§ **ABOUT THIS EXERCISE**
Your reply should hold only the lines from the records below where "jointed" occurs.

═══ PROVIDED ENTRIES ═══

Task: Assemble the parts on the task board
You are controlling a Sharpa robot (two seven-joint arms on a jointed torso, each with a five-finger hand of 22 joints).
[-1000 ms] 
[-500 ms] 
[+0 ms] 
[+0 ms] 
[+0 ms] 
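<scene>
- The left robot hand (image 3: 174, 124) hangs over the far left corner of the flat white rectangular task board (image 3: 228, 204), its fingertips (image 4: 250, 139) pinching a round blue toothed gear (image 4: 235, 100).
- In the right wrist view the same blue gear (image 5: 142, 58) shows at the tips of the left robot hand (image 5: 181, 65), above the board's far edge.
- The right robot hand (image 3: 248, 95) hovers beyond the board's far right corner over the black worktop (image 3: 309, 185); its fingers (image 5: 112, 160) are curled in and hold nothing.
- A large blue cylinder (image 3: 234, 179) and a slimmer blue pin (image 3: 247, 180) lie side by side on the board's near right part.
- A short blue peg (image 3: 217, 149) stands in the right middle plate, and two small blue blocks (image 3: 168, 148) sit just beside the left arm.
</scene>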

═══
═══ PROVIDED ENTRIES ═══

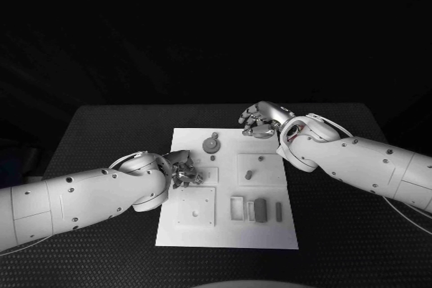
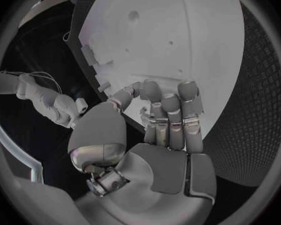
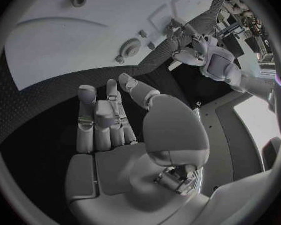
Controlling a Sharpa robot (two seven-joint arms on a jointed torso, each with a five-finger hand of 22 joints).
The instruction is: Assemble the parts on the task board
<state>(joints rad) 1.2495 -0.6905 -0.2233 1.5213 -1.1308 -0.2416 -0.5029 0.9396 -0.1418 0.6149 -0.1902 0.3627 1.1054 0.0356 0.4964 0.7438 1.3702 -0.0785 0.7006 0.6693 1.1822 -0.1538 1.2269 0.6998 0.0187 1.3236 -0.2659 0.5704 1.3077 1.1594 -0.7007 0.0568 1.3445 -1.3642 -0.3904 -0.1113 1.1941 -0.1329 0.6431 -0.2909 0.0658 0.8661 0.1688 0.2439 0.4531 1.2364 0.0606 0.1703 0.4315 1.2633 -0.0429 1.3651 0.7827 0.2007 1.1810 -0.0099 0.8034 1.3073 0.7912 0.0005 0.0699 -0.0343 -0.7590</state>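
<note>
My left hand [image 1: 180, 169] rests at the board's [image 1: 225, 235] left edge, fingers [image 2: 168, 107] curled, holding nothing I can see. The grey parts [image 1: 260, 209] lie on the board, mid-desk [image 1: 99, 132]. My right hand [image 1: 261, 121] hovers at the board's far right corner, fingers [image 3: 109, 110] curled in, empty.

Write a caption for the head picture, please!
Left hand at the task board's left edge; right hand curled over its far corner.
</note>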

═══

§ **FINISHED TASK**
You are controlling a Sharpa robot (two seven-joint arms on a jointed torso, each with a five-finger hand of 22 joints).
Controlling a Sharpa robot (two seven-joint arms on a jointed torso, each with a five-finger hand of 22 joints).

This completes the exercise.